Parlant du 1er mai, Čapek déclare :
« Un homme qui possède quelques arpents de terre et qui y cultive quelque chose devient, en vérité, un être conservateur car il est assujetti à des lois naturelles millénaires ; on aura beau faire, aucune révolution n’accélérera la germination ni ne fera fleurir les lilas avant le mois de mai ; cette leçon rend l’homme plus sage et fait qu’il se soumet aux lois et aux coutumes. » (traduction Joseph Gagnaire)
Puis il déploie une réflexion sur le travail que feraient bien de méditer ceux qui nous abrutissent avec une prétendue « valeur travail », comme si le travail était une valeur en soi !
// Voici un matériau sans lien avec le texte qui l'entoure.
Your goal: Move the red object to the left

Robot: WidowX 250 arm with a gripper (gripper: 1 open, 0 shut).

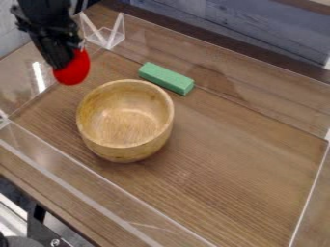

« Mais ce n’est pas le travail qui importe, c’est la campanule. Tu ne travailles pas parce que le travail est beau, ni parce qu’il ennoblit, ni parce qu’il est sain ; tu travailles pour que la campanule croisse et pour que les saxifrages s’étendent comme un tapis. » Il poursuit sa réflexion en assurant que, le 1er mai, on ne devrait pas célébrer le travail en lui-même, mais « le petit salé, les enfants et la vie », bref tout ce qui est le résultat du travail et de son salaire.
Ces deux passages, et surtout le premier, m’ont rappelé comme une évidence fulgurante un passage d’une de mes œuvres préférées, le Voyage en Italie de Jean Giono (1954). Après vérification, il s’est avéré que c’était très différent. Voici en effet les phrases précises auxquelles mon souvenir se référait :
« On ne peut pas imaginer l’homme sans imaginer le bonheur. Si ce n’est pas ce qu’il cherche, que cherche-t-il ? Sans remonter à Sardanapale, il y a toujours un géranium qu’on plante dans une vieille casserole. »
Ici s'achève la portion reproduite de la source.